In the foregoing scheme, optionally, the control unit is specifically configured to:

The embodiment of the present invention further provides a zero crossing point detection circuit, where the zero crossing point detection circuit includes:

the rectification device is used for carrying out full-wave rectification on an accessed alternating current signal and rectifying the alternating current signal into a first electric signal; wherein a period of the first electrical signal is half of a period of the alternating current electrical signal, a waveform corresponding to the first electrical signal is a continuous waveform composed of a top half wave of a sine wave, and the sine wave is a waveform corresponding to the alternating current electrical signal;

the sampling device is used for accessing the first electric signal, collecting a second electric signal obtained by a sampling module in the sampling device, and outputting an input voltage signal obtained by filtering the second electric signal;

the master control equipment is used for monitoring an input voltage signal; judging whether a zero crossing point occurs in a preset period or not based on the input voltage signal to obtain a first judgment result; judging the current state of the electronic equipment according to the first judgment result; and when the current state of the electronic equipment is judged to be the power-off state, controlling a preset discharge device in the electronic equipment to discharge.

In the foregoing solution, optionally, the sampling device includes:

the sampling module is used for acquiring a second electric signal from the sampling module by the sampling device; the period of the second electrical signal is the same as that of the first electrical signal, and the input voltage value corresponding to the second electrical signal is smaller than that corresponding to the first electrical signal at the same time point;

the voltage division module is connected with the sampling module in series and used for accessing the first electric signal and dividing the voltage of the sampling module;

and the filtering module is used for filtering out ripple signals in the second electric signals.

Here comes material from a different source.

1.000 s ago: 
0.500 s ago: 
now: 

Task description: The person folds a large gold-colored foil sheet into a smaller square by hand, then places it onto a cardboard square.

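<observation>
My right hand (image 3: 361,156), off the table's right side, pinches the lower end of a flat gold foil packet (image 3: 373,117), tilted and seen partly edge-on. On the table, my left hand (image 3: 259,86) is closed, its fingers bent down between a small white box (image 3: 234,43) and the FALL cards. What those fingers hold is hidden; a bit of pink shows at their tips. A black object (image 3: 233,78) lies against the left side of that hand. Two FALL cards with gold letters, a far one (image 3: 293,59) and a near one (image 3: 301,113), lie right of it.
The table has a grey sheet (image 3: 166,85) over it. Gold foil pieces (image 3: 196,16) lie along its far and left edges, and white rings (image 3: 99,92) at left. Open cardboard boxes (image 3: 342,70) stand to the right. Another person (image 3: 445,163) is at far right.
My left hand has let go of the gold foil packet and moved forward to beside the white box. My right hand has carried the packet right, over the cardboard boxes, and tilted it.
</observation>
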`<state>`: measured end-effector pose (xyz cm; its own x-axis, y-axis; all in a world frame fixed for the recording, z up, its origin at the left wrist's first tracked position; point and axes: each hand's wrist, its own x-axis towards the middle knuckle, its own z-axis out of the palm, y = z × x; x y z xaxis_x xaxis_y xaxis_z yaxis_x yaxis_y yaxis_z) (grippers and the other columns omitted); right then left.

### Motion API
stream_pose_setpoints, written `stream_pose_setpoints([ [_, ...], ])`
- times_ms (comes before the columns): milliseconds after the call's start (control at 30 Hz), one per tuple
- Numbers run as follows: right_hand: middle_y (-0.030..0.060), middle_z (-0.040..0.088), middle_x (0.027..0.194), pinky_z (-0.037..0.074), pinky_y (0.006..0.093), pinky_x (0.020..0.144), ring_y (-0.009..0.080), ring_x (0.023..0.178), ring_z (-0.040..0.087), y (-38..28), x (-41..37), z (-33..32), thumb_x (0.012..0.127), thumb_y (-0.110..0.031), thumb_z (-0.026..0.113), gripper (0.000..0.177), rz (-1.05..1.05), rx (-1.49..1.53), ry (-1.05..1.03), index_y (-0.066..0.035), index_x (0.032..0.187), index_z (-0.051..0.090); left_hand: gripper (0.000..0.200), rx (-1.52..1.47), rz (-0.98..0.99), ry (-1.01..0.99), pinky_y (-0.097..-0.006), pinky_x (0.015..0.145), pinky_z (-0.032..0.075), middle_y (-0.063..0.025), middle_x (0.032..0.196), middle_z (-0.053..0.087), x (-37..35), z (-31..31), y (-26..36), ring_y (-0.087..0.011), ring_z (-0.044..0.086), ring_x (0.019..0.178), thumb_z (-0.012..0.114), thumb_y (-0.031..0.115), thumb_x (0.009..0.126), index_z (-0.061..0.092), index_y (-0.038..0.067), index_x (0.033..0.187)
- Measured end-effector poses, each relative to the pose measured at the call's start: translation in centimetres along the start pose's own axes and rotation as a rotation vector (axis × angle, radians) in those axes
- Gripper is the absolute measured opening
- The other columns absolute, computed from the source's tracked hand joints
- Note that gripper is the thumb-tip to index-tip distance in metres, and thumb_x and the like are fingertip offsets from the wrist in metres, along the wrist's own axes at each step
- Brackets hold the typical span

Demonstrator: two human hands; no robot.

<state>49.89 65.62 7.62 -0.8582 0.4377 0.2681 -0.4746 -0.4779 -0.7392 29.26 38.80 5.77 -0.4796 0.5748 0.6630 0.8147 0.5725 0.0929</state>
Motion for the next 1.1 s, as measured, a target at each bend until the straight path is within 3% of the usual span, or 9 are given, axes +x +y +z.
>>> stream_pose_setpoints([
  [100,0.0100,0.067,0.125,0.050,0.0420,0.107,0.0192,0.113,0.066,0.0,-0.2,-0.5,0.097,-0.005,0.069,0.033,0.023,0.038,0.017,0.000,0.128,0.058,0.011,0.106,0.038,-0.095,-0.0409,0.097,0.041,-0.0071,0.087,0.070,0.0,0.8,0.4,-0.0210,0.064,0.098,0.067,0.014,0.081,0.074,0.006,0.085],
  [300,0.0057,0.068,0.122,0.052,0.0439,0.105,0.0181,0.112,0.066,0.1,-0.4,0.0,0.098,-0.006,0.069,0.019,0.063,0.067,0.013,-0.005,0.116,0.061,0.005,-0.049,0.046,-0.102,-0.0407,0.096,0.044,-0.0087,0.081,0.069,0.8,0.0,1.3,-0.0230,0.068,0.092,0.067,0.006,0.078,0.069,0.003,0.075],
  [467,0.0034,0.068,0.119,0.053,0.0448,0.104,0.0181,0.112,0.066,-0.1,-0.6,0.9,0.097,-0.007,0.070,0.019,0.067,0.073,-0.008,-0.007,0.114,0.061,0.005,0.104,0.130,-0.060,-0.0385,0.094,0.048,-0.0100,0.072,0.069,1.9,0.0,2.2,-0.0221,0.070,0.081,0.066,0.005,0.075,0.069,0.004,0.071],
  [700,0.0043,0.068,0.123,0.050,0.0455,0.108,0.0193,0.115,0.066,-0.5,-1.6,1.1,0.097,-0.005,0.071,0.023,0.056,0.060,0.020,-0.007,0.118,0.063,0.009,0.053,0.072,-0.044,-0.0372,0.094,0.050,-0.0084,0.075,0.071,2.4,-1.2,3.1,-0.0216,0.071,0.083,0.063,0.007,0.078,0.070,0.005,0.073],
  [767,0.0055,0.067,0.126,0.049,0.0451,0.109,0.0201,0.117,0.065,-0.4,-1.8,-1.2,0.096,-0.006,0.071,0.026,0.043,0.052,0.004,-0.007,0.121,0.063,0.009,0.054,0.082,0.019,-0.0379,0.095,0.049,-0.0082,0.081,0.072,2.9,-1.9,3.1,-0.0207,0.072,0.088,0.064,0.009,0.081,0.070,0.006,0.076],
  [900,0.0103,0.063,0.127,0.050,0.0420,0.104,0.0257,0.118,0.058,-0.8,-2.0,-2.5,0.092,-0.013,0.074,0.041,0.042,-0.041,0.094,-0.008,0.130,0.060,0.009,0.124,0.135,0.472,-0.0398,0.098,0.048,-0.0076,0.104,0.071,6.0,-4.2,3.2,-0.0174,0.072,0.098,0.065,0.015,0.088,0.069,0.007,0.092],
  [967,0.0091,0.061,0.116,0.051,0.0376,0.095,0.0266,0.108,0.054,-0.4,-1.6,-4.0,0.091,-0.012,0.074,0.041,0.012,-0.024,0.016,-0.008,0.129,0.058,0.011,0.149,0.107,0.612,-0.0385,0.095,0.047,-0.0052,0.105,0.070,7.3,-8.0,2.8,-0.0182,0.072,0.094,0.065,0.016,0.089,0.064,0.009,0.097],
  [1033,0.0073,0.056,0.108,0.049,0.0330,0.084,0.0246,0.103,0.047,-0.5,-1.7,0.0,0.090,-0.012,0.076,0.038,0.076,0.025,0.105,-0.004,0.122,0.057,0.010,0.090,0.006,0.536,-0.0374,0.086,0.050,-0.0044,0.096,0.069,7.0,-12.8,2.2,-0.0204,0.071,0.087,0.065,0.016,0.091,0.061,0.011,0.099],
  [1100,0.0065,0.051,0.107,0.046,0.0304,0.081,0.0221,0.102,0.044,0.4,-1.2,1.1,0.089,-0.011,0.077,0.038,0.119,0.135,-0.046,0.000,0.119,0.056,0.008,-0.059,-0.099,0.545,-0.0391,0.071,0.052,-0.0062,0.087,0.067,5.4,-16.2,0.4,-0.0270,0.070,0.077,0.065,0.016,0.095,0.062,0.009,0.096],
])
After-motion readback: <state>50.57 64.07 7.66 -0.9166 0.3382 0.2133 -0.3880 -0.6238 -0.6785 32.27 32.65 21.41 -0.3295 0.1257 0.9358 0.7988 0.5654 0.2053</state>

In the foregoing scheme, optionally, the zero-crossing point detection circuit further includes:

the switching device is used for converting the input voltage signal output by the sampling device into an input voltage signal represented by high and low levels; the low level is used for indicating that an input voltage value corresponding to the input voltage signal is smaller than a first preset voltage value; the high level is used for indicating that an input voltage value corresponding to the input voltage signal is greater than or equal to a first preset voltage value; the first preset voltage value is a critical value for distinguishing whether the input voltage is represented by a high level or a low level;

and the current limiting equipment is used for limiting the current flowing through the switching equipment and the main control equipment.

and the filtering device is used for filtering the glitch signal flowing through the switching device.

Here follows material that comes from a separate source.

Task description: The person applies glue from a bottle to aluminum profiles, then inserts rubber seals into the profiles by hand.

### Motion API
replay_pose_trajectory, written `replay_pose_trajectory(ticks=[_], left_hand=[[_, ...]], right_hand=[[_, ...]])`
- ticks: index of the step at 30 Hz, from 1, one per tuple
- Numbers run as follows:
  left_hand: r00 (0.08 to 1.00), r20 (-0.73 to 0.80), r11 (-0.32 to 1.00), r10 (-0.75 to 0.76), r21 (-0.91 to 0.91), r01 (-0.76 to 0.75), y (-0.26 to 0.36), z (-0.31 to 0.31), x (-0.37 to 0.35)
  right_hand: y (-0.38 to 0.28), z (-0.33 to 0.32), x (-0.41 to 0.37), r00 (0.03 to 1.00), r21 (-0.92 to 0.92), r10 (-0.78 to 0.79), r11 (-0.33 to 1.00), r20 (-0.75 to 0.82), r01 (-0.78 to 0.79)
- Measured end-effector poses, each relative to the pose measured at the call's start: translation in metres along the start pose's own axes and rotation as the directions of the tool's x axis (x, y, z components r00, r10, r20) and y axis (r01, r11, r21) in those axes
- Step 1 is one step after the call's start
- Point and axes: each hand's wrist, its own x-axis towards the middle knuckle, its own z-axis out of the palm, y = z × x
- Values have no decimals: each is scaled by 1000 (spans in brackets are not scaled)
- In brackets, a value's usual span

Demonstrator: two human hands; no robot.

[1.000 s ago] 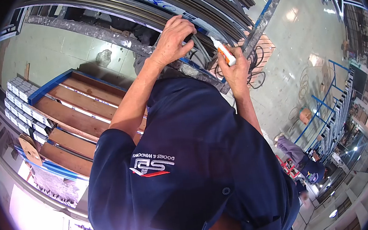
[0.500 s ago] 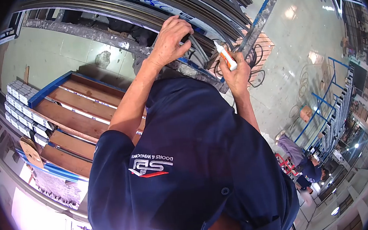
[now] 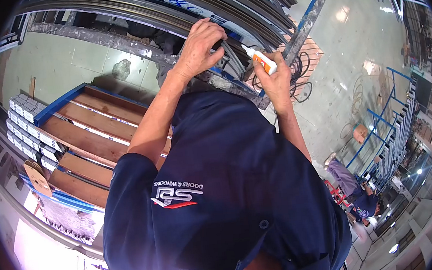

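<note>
In my right hand is a small white glue bottle with an orange label, its narrow nozzle tilted up and left toward the profile ends. My left hand lies over the near edge of the stacked long dark profiles. Its fingers curl down around a dark profile, with the thumb a little apart below. The fingertips and the part they grip are partly hidden. White film with blue handwriting covers some of the profiles.
A worn metal rack beam runs before me. Black cables lie coiled at the right by a blue rack bar. To my left stands a blue-framed cart with wooden slats. Another person is bent over farther right.
My right hand has shifted slightly left and tipped the glue bottle further over, with its nozzle now nearer the profiles. My left hand stays in place.
</note>
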Motion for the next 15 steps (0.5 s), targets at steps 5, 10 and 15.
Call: replay_pose_trajectory(ticks=[5,10,15], left_hand=[[1000,-5,1000,0,4,0,-1,2,0],[1000,-8,1000,-3,-3,3,-2,2,-1],[1000,-7,1000,-3,-2,3,-2,2,0]], right_hand=[[2,-2,7,999,-33,22,999,39,-21],[-3,-9,9,999,-64,28,998,45,-25],[-2,-15,4,996,-27,65,998,55,-64]])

the voltage following device is used for controlling the speed of the input voltage signal output by the sampling device to follow the change speed of the alternating current signal accessed by the rectifying device to adjust;

the protection device is used for detecting the input voltage signal output by the sampling device; when the input voltage value corresponding to the input voltage signal exceeds a preset threshold value, controlling the input voltage signal to be accessed into the protection device; and when the input voltage value corresponding to the input voltage signal does not exceed a preset threshold value, controlling the input voltage signal to be connected to the main control equipment.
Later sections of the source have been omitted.